For the past 14 years, Smith has been a voice for the LGBT legal community. In 1999, he became the first openly gay member of Florida's Supreme Court Commission on Professionalism with the goal of promoting diversity and inclusion of all people.

"At the time, studies were coming out in Los Angeles and D.C., indicating LGBT law professionals made less money and were not promoted as quickly as their heterosexual peers," Smith said. "I would hear stories about men being asked to look more masculine and women made to look more feminine at work, about how gay employees were asked to take down pictures of their partner on their desk or told not to bring their significant other to firm parties."

"I felt if I could educate 90,000 members of the Florida Bar - who were smart and open-minded and taught to analyze and be fair - on tolerance and inclusion, then I would reach a lot of people," he added.

Smith has published a number of articles on diversity and inclusion and has spoken at conferences around the country at the request of the American Bar Association and other organizations. He also helped found the first local bar association for LGBT attorneys and students in Orlando, the Central Florida Gay and Lesbian Law Association, only the second chapter of its kind in Florida.
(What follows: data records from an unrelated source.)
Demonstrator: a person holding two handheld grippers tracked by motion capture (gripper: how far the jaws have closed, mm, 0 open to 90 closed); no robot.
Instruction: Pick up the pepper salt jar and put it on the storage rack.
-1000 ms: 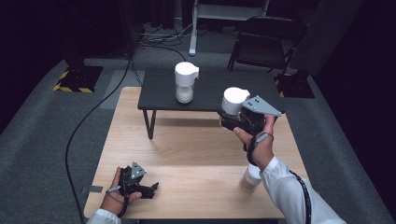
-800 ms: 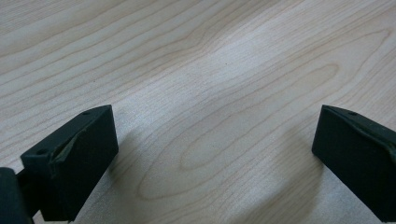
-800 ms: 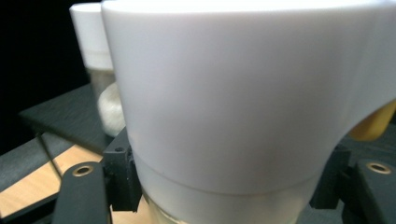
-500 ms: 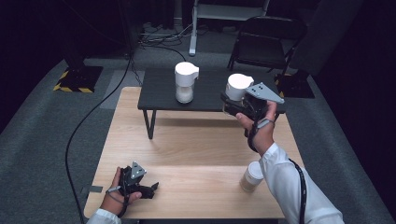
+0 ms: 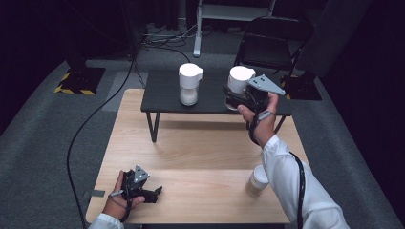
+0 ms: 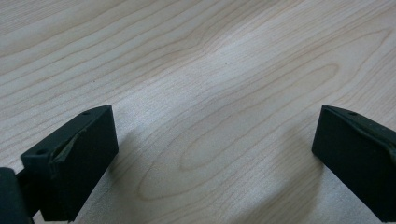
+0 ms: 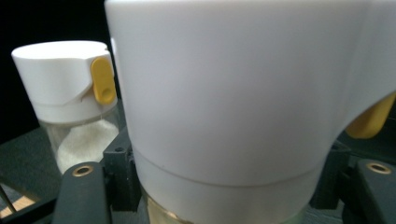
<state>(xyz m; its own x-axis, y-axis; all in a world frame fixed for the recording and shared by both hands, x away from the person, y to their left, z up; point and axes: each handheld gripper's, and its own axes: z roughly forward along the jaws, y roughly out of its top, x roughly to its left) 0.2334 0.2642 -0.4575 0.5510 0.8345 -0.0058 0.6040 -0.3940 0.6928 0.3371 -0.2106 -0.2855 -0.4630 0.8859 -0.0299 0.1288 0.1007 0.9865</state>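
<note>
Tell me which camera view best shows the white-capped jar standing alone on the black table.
The high view: the jar stands whole on the black table, left of the right gripper. The right gripper view shows it partly, behind the held jar. The left gripper view faces the wooden tabletop.

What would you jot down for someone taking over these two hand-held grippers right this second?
Right gripper: shut on a white-capped jar, held over the small black table.
Left gripper: open, holding nothing, resting low on the wooden table.
A second jar, part full of white grains, stands on the black table. A third white-capped container stands on the wooden table by the right sleeve.
Done: one jar shelved, it seems. Left: probably set the held jar beside it, then fetch the third.
</note>
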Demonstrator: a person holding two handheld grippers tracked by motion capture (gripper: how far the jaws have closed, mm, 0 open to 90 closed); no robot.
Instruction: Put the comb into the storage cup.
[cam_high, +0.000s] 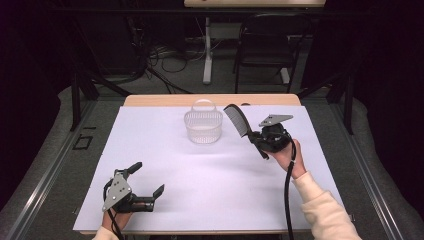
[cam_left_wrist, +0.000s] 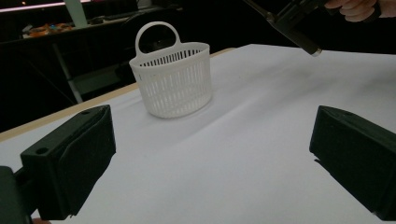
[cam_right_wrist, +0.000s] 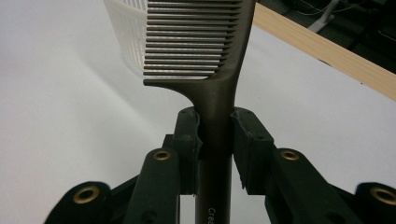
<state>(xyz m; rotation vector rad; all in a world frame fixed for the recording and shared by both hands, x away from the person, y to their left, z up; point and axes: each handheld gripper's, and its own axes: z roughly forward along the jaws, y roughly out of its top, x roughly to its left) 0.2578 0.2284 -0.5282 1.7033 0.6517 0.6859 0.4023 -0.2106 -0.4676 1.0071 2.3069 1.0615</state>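
Dark comb (cam_right_wrist: 219, 93), handle lettering "Crea" partly readable, clamped in right gripper (cam_right_wrist: 215, 140).

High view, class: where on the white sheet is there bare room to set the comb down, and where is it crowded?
Bare room: the middle of the white sheet, between the basket and the left gripper, and the strip left of the basket. Crowded: right of the basket, where the right gripper holds the comb close beside it.

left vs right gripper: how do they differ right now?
The left gripper has its jaws spread wide with nothing between them; the right gripper is shut on the comb handle. The left sits low by the table's near edge; the right is raised beside the basket. Both are black and hand-held.
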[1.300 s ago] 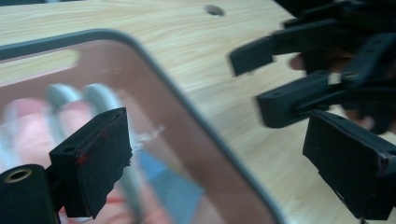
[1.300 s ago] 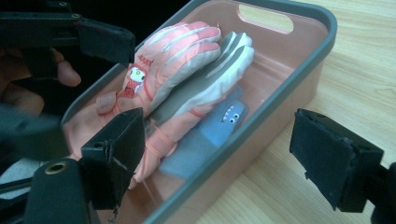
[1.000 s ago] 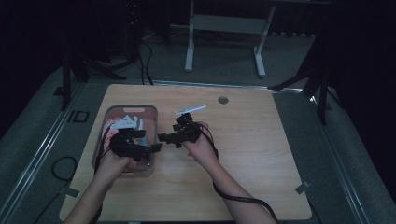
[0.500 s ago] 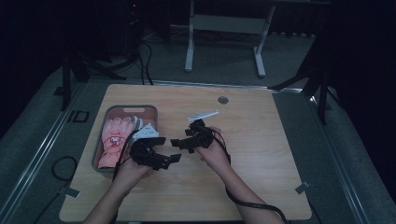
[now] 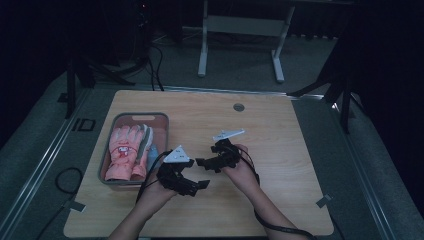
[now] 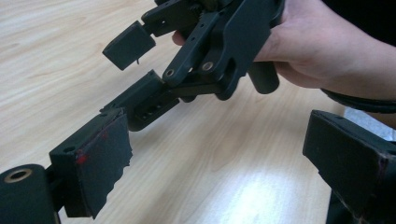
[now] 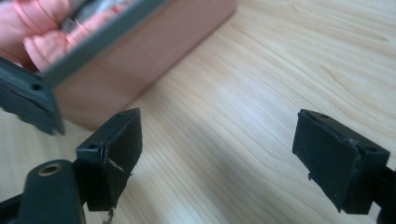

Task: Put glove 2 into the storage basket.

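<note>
High view: both tools off the bin [image 5: 134, 119], hovering over bare counter [image 5: 280, 150] w/ nothing held. Left tool [image 5: 192, 186] jaws wide apart, empty; right tool [image 5: 202, 162] same. Pink gloves [image 5: 126, 150] lie flat in the bin, stacked w/ a grey-white piece, at counter's left. Looks like stowing's done; little left.

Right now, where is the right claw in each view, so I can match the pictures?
High view: the right claw sits near the table's centre, jaws open.
Left gripper view: the right claw is at upper middle, held by a hand.
Right gripper view: the right claw rises from the bottom, jaws wide apart.
Shared landmark: the wooden table top.
</note>
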A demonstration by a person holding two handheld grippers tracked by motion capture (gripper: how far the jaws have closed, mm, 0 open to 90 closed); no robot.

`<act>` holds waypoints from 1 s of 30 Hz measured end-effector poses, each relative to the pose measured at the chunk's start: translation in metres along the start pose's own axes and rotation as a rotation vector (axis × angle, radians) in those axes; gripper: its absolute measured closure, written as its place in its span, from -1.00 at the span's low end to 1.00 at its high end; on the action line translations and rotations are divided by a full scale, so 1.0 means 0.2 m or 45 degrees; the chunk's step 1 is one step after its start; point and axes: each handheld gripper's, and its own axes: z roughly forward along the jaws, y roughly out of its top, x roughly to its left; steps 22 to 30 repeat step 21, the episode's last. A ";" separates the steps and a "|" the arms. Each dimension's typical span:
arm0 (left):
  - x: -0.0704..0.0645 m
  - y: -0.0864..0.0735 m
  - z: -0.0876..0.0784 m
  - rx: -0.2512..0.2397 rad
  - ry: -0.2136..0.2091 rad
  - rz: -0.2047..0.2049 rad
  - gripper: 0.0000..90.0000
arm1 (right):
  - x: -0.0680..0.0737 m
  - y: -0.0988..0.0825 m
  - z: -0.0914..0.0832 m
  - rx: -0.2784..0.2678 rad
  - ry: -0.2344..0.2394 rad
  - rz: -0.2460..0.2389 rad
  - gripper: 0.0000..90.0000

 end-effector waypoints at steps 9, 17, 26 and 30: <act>-0.04 -0.08 0.11 0.039 -0.092 0.024 -0.83 | -0.07 -0.14 0.00 0.031 -0.005 0.024 -0.69; -0.04 -0.13 0.18 0.064 -0.114 0.014 -0.83 | -0.09 -0.19 0.01 0.055 -0.026 0.035 -0.68; -0.05 -0.14 0.18 0.053 -0.125 0.014 -0.83 | -0.09 -0.18 -0.01 0.038 -0.032 0.032 -0.69; -0.05 -0.14 0.18 0.053 -0.125 0.014 -0.83 | -0.09 -0.18 -0.01 0.038 -0.032 0.032 -0.69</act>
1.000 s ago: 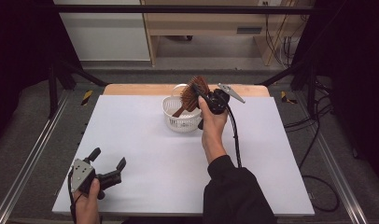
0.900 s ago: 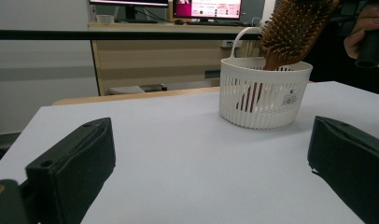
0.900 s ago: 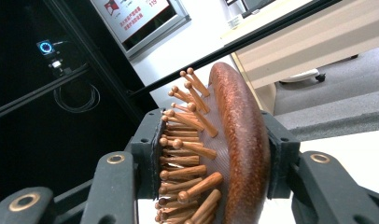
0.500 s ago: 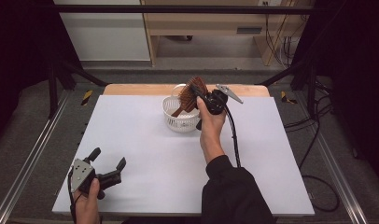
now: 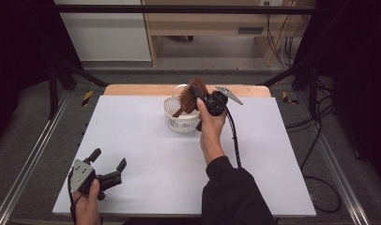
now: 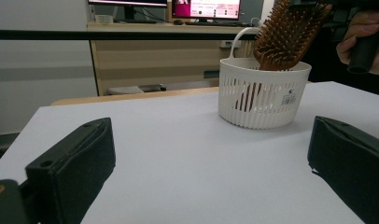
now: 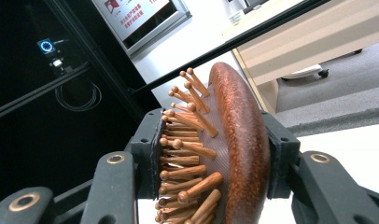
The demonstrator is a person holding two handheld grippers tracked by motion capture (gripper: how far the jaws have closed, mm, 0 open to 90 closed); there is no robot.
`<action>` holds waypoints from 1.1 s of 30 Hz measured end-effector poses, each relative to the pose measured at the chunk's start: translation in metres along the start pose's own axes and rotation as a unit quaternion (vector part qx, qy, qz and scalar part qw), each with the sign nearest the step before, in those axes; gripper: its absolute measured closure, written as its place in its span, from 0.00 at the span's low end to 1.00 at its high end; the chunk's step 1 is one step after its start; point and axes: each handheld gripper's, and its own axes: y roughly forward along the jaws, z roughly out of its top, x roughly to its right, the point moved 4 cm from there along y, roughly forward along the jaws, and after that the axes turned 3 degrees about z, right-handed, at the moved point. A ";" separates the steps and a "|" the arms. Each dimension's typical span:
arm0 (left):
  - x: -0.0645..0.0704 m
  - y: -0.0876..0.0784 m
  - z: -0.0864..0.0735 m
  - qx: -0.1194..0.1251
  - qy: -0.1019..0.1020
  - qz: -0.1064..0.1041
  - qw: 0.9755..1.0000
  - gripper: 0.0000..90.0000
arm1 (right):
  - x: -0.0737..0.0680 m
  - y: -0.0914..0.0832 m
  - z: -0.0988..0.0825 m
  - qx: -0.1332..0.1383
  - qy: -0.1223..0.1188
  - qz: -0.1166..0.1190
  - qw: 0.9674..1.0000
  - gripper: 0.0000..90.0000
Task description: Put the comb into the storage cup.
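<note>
landmark: the round white slotted plastic basket [image 5: 181, 115], standing at the far middle of the white table [image 5: 146, 154], is taken as reference.
task's thing: a brown wooden paddle hairbrush with wooden pins [image 5: 192, 96] is held tilted over the basket; its handle end is seen dipping inside the rim, its head above and slightly to the right of the basket.
right gripper: the right gripper [image 5: 201, 99] is found just right of the basket and above its rim; its fingers [image 7: 148, 154] are part closed and clamped on the brush head, one pad on the pin side, the other on the smooth back.
left gripper: the left gripper [image 5: 109, 164] is rested near the table's front left corner, well apart from the basket; its fingers [image 6: 80, 158] are spread wide and nothing is held.
change: compared with a second ago, almost nothing is changed; the brush is kept at the same tilt over the basket, the grip is unaltered, and both hands are kept still.
meaning: the move is judged to be paused with the brush half inside the basket; whether it is being lowered in or lifted out cannot be told.
next: if placing is meant, the brush would have to be lowered further before release.
risk: the light basket could be tipped by the handle pressing on its wall.
</note>
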 end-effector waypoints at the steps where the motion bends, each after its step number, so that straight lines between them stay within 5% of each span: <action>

Today, new studies indicate people feel more open to express their differences in the workplace.

"We wanted to develop an environment where people were comfortable with who they are," Smith said. "Once you get to know someone, they become a person, not a title or a group. What we've accomplished over the last 10 years has been exponentially greater than what's been accomplished in the past 30 years. And I know we'll do even more in the next five years."

Along with representing the LGBT community in the legal profession, Smith has helped protect the minority group in everyday life around Orlando. He helped persuade the City of Orlando to amend its Human Rights Ordinance to prohibit workplace, housing, and public discrimination on the basis of sexual orientation. He was successful with similar efforts involving the Orange County Board of Education, the Orange County Sheriff's Department, and the Orange County Commission. Smith also volunteers his time locally to the victims of AIDS, writing wills, living wills, health care surrogate, and durable power of attorney forms.

Smith is the founder and managing partner of Southern Trial Counsel, a private firm, in Orlando. He chairs the diversity committees of the International Association of Defense Counsel and the Claims and Litigation Management Alliance and is a fellow of the American Bar Foundation. Smith has been recognized as a SuperLawyer for the past six consecutive years, one of Florida's Legal Elite for the past three years and rated an AV-Preeminent attorney by Martindale-Hubbell. He was named 2002 co-person of the year for Florida's LGBT newspaper Watermark. A native of Cherokee, Alabama, Smith received his JD from the University of Alabama School of Law in 1984 where he was a member of the national trial advocacy team.